Activity >>
Print word for word whatever lies between the first line of the material and the line holding "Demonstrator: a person", both included, and omit all pictures.

═══ Exercise materials

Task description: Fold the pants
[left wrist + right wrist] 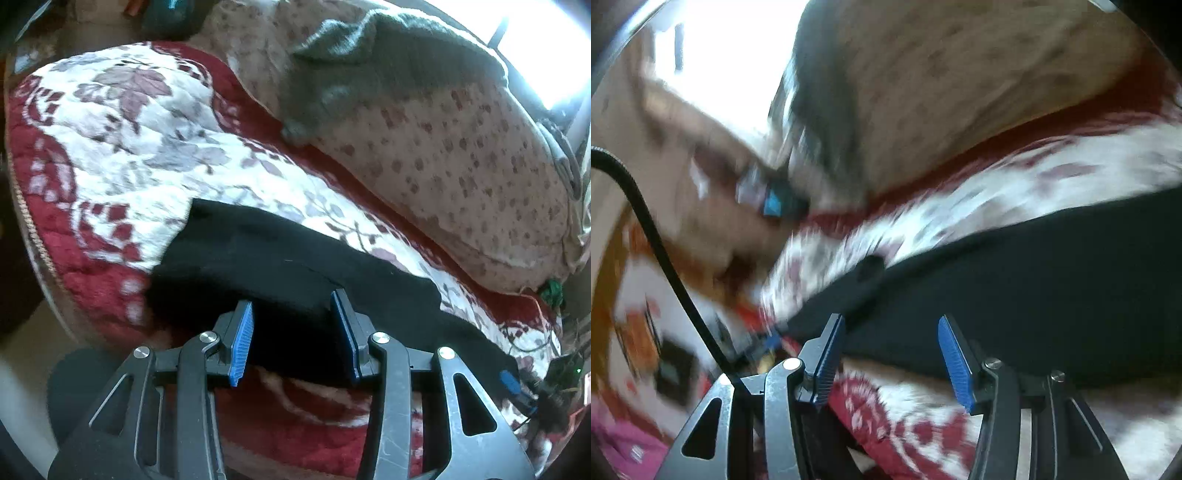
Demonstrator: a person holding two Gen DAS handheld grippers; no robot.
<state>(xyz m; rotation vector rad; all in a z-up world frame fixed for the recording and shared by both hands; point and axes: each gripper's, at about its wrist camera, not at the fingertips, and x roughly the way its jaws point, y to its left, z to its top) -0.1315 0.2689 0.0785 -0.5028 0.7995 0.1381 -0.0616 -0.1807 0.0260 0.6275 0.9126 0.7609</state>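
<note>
The black pants (266, 258) lie folded in a long strip on the red and white floral quilt (122, 147). My left gripper (293, 317) is open, its blue pads (242, 339) either side of the near edge of the pants at one end. My right gripper (892, 339) is open over the near edge of the pants (1034, 288) at the other end; that view is blurred by motion. The right gripper's blue tips also show in the left wrist view (511, 384) at the far end of the strip.
A spotted beige pillow (461, 166) lies along the back of the bed with a grey garment (388, 55) on it. The quilt's near edge (33, 229) drops off at the left. A black cable (657, 251) hangs at the left of the right wrist view.
</note>
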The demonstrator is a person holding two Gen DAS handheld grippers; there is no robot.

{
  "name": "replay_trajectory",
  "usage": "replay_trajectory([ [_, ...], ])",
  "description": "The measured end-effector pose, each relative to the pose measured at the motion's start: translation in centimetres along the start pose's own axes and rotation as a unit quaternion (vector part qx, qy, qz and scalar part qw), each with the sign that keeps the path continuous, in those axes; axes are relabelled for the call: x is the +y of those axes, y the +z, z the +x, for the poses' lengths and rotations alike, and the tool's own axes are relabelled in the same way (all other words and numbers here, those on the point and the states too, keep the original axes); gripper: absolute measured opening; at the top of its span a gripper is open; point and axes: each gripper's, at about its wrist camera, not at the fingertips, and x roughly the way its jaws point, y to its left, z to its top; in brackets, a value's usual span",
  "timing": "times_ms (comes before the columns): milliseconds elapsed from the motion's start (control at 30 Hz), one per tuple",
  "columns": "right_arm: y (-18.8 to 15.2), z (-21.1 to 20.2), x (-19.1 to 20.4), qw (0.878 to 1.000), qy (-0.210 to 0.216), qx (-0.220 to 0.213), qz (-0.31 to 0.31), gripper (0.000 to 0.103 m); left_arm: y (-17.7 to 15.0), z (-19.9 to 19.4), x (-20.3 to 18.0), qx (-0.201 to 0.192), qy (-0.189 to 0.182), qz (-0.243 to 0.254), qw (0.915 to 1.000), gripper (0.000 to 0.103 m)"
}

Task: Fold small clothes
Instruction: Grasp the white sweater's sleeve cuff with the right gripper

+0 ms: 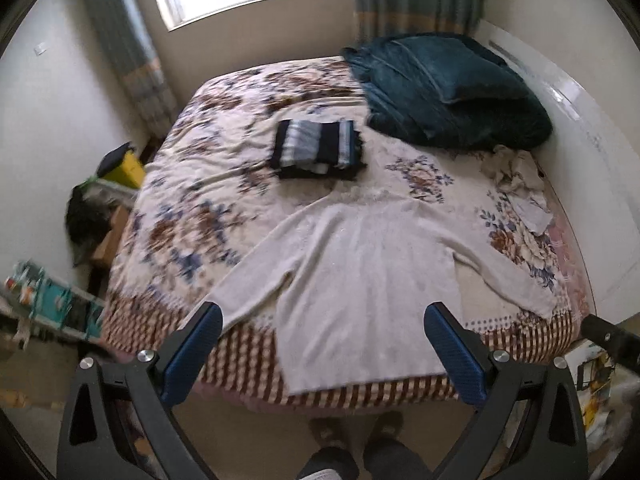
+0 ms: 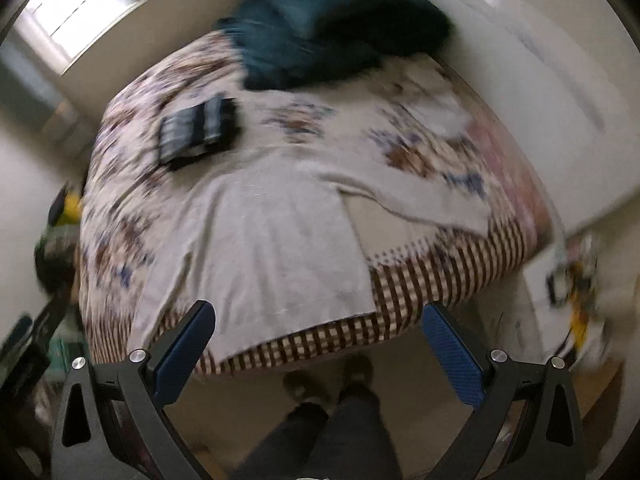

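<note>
Looking at the cream sweater [image 1: 360, 276] spread flat on the bed [image 1: 224, 184], hem at 6 o'clock: soft, light, floppy knit. Both left tongs [image 1: 324, 322] and right tongs [image 2: 320, 320] gape wide, empty. I'd pinch a sleeve cuff.

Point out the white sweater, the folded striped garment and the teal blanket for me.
white sweater [image 1: 360, 272]: left wrist view, middle of its spread-out body.
folded striped garment [image 1: 316, 148]: left wrist view, top face of the folded stack.
teal blanket [image 1: 448, 88]: left wrist view, centre of the heap.
</note>
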Motion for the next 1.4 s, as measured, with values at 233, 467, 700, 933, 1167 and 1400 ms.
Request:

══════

Answer to this exercise >>
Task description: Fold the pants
[left wrist + right wrist] 
Demonstrator: a person holding two Gen DAS handheld grippers; no robot.

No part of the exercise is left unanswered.